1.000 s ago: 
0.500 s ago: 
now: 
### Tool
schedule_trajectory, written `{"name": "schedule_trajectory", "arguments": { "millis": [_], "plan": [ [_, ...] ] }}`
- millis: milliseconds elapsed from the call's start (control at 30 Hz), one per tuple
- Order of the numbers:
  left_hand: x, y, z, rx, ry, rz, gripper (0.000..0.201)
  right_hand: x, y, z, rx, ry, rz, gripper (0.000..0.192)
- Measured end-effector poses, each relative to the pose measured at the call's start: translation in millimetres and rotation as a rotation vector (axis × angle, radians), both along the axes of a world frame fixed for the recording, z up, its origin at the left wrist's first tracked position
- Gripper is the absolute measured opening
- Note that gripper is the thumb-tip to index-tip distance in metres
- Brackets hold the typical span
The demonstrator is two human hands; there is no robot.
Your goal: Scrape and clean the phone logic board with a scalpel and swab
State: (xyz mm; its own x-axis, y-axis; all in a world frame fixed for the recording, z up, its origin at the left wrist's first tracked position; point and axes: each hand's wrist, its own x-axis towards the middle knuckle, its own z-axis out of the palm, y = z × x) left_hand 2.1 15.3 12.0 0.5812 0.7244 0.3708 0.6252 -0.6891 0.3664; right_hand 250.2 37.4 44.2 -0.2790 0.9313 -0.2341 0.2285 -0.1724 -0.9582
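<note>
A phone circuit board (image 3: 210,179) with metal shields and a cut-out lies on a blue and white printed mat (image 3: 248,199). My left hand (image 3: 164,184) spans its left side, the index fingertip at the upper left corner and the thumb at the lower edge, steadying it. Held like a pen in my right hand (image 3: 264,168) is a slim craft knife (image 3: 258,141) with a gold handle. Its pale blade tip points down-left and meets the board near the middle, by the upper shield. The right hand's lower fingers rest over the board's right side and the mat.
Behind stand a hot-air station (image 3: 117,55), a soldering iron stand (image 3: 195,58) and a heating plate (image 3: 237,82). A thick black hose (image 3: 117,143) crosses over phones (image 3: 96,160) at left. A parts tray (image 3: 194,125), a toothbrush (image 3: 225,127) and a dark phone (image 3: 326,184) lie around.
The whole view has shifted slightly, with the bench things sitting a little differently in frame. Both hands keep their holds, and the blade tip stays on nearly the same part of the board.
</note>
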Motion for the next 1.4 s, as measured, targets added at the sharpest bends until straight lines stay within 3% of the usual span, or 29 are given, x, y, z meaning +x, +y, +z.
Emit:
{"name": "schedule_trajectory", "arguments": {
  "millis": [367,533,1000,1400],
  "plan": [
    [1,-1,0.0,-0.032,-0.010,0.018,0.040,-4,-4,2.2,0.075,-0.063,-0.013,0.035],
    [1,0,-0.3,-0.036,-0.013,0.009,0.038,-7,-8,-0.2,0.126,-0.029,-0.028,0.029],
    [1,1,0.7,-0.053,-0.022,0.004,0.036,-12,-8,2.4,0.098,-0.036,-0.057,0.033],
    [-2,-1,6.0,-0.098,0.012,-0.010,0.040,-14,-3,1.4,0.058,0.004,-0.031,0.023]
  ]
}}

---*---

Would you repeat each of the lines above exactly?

1.000 s ago: 
0.500 s ago: 
now: 
### Tool
schedule_trajectory, written `{"name": "schedule_trajectory", "arguments": { "millis": [_], "plan": [ [_, ...] ] }}`
- millis: milliseconds elapsed from the call's start (control at 30 Hz), one per tuple
- Order of the numbers:
  left_hand: x, y, z, rx, ry, rz, gripper (0.000..0.201)
  right_hand: x, y, z, rx, ry, rz, gripper (0.000..0.192)
- Measured end-effector poses, each relative to the pose measured at the call's start: translation in millimetres and rotation as a rotation vector (axis × angle, radians), both along the axes of a world frame fixed for the recording, z up, its origin at the left wrist's first tracked position
- Gripper is the absolute measured opening
- Note that gripper is the thumb-tip to index-tip distance in metres
- Brackets hold the typical span
The demonstrator is two human hands; there is no robot.
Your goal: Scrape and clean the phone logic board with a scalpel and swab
State: (xyz mm; its own x-axis, y-axis; all in a world frame fixed for the recording, z up, its origin at the left wrist's first tracked position; point and axes: each hand's wrist, its own x-axis towards the middle knuckle, its own z-axis out of the palm, y = z × x) left_hand 2.1 15.3 12.0 0.5812 0.7244 0.3708 0.6252 -0.6891 0.3664; right_hand 250.2 37.4 44.2 -0.2790 0.9313 -0.2341 0.2285 -0.1724 -0.9582
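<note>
A phone circuit board (image 3: 210,179) with metal shields and a cut-out lies on a blue and white printed mat (image 3: 248,199). My left hand (image 3: 164,184) spans its left side, the index fingertip at the upper left corner and the thumb at the lower edge, steadying it. Held like a pen in my right hand (image 3: 264,168) is a slim craft knife (image 3: 258,141) with a gold handle. Its pale blade tip points down-left and meets the board near the middle, by the upper shield. The right hand's lower fingers rest over the board's right side and the mat.
Behind stand a hot-air station (image 3: 117,55), a soldering iron stand (image 3: 195,58) and a heating plate (image 3: 237,82). A thick black hose (image 3: 117,143) crosses over phones (image 3: 96,160) at left. A parts tray (image 3: 194,125), a toothbrush (image 3: 225,127) and a dark phone (image 3: 326,184) lie around.
The whole view has shifted slightly, with the bench things sitting a little differently in frame. Both hands keep their holds, and the blade tip stays on nearly the same part of the board.
</note>
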Motion for the next 1.4 s, as measured, targets added at the sharpest bends until straight lines stay within 3% of the usual span, or 29 are given, x, y, z meaning +x, +y, +z.
Emit:
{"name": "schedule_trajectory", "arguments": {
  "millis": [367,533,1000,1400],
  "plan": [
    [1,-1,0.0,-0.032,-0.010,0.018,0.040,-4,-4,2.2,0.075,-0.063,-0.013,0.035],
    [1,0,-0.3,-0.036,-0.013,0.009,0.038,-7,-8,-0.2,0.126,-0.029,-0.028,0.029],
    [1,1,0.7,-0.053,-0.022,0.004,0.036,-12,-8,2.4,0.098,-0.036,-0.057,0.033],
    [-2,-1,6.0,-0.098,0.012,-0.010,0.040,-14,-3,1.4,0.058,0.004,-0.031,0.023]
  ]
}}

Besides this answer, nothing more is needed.